When I started dating my now husband, the decor in his dorm apartment included a banana that he and his roommates had drunkenly taped to the wall. There it stayed all semester, through winter break, and then the end of finals. After their junior year, they took it down but saved it, only to once again display the shriveled husk in pride of place above the common room couch. Twelve years later, believe it or not, he still has it in a plastic bag somewhere in our apartment.
So imagine my surprise when I arrived at the VIP preview for Art Basel Miami Beach and discovered that Italian artist Maurizio Cattelan had done exactly the same thing. The most important difference being, of course, that this version—sourced from a local Miami supermarket and on sale from Perrotin—cost a cool $120,000.

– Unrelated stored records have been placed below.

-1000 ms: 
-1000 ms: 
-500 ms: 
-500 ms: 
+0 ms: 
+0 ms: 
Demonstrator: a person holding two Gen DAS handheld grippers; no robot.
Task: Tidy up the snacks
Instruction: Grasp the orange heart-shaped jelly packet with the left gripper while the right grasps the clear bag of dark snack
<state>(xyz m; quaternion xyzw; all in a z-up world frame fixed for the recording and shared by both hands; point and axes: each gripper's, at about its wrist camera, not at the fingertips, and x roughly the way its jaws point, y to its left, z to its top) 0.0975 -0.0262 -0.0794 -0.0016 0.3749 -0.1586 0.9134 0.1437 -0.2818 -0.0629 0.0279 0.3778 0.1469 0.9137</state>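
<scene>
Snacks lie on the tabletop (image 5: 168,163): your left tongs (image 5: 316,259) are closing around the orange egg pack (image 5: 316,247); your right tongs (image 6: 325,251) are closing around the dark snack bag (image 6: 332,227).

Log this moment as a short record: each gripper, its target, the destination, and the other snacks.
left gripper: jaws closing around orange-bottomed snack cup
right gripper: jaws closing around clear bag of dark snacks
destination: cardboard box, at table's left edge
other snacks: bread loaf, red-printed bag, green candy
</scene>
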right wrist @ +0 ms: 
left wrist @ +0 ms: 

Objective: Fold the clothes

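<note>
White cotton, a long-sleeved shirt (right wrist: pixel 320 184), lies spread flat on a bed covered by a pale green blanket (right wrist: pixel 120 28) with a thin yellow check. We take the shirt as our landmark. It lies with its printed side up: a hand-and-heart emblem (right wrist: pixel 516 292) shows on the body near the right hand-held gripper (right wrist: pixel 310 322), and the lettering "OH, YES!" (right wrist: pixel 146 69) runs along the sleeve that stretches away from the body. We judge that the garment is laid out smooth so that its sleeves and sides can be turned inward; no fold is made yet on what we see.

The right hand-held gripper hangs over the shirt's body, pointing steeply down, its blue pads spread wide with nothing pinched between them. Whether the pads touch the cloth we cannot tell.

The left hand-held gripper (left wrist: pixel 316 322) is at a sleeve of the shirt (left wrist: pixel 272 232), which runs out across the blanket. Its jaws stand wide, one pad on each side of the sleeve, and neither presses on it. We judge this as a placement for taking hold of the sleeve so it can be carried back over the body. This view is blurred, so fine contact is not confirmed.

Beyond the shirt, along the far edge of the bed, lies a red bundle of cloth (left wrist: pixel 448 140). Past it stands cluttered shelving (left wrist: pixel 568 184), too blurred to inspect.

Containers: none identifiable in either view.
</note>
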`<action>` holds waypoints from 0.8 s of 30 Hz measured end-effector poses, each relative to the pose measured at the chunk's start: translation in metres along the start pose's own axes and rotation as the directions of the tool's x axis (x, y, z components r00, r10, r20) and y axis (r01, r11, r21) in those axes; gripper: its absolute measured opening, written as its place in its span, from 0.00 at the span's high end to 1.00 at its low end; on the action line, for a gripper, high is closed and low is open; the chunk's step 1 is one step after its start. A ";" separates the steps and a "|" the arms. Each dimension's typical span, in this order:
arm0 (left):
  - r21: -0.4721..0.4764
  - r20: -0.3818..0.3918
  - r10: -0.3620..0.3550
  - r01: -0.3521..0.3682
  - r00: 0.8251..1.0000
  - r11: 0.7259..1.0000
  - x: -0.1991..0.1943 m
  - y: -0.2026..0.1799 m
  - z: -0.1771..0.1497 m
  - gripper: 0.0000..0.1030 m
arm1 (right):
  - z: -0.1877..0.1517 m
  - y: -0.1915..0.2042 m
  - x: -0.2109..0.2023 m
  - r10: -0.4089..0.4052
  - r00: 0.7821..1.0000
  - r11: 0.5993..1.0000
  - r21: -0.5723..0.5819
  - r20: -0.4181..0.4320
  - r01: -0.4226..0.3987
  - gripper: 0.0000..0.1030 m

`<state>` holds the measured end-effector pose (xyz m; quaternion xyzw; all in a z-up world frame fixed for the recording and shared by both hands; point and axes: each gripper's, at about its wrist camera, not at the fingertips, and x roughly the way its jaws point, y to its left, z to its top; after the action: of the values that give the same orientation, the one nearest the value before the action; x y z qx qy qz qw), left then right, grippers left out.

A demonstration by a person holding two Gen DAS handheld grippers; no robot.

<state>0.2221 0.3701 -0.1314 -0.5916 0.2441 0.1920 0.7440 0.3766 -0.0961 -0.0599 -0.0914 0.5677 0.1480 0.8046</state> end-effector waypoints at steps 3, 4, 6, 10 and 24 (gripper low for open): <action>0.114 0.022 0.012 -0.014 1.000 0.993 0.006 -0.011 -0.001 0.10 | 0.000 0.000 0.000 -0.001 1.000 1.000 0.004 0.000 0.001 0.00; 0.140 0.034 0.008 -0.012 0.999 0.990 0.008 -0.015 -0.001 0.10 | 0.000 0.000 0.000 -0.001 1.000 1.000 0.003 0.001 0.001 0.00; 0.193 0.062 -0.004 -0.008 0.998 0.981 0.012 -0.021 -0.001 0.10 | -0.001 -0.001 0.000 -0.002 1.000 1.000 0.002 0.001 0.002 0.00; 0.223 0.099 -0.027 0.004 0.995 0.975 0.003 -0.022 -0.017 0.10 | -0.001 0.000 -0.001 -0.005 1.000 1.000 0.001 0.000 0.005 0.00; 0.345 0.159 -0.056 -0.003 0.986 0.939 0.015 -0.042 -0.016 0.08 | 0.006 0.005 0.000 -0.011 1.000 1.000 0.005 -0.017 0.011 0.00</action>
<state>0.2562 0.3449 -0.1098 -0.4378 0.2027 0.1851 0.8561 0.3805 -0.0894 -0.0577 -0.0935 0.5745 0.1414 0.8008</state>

“We sold it already,” announced a triumphant Emmanuel Perrotin as I took a close look at the piece, titled Comedian. The buyer, a French woman, has bought work from the gallery before, but never a work by Cattelan, I was told.
By the time I left the booth, a deal on a second edition of the piece had also been closed, sold to a French man. (Perrotin told him about my husband’s banana, to reassure him that the banana would age well, and the collector threatened to buy that one instead.) Cattelan hasn’t prescribed rules for how often the banana will be replaced, but Perrotin expects to throw out the one currently on view at the end of the week—unless, of course, the collector wants it.
After the second sale, Perrotin quickly texted Cattelan, and the two agreed to raise the price to $150,000 for the third edition of the work, which they have decided to sell to a museum—and two institutions have already expressed interest, according to the gallery. (There are also two artists proofs of the work, only one of which is for sale.)
Though Cattelan is known for being something of an art world prankster, Perrotin was quick to dismiss the idea that Comedian is a joke. Every aspect of the work was carefully considered, from the shape of the fruit, to the angle its been affixed with duct tape to the wall, to its placement in the booth—front and center, on a large wall that could have easily fit a much larger painting—he said.
A steady stream of visitors were on hand during my conversation with the gallerist, gawking at the work, photographing it, and even posing with it—sometimes for selfies.
“It’s best of show!” proclaimed one passerby.
Perrotin could hardly believe the stir the piece was causing, despite the almost total lack of advance promotion. “It’s a miracle; I don’t know how this happened!” he said, scrolling through his texts with Cattelan and showing me the photos of “copycats” that the artist’s friends had begun sending him less than 10 minutes after the preview began.
It’s rare to see a Cattelan work at an art fair. Essentially anything you may have spotted in the past 15 years is being sold on the secondary market. Thus, the work’s debut was an important moment for Perrotin, who has worked with the artist for 27 years.
“When we started to work together I had to fight to convince collectors one by one to buy his work. To be able to come back here at Art Basel Miami Beach…” he trailed off, clearly emotional.
Cattelan has been working on the idea for Comedian for about a year, first creating versions in bronze and resin. Somehow, they were lacking. “Wherever I was traveling I had this banana on the wall. I couldn’t figure out how to finish it,” Cattelan told me when Perrotin handed me the phone with him on the line. “In the end, one day I woke up and I said ‘the banana is supposed to be a banana.’”
The artist wouldn’t speak to the work’s meaning, but he was partially inspired by the large number of paintings he’s seen at galleries recently. “I’m not in Miami, but I’m sure it’s full of paintings as well,” said Cattelan. “I thought maybe a banana could be a good contribution!”
The artist and the gallerist arrived at the $120,000 price after several discussions, trying to strike a balance between an insignificant number that would trivialize the work, and an outlandish one that would be completely ridiculous.
Despite the artwork’s hefty price tag, Perrotin isn’t worried about someone stealing Comedian. There’s a spare banana on hand in the booth, and more importantly, without the artist’s certificate of authenticity, it reverts to being just a banana. In a way, explained Perrotin, securing a buyer for the piece completed the artwork. “A work like that,” he said, “if you don’t sell the work, it’s not a work of art.”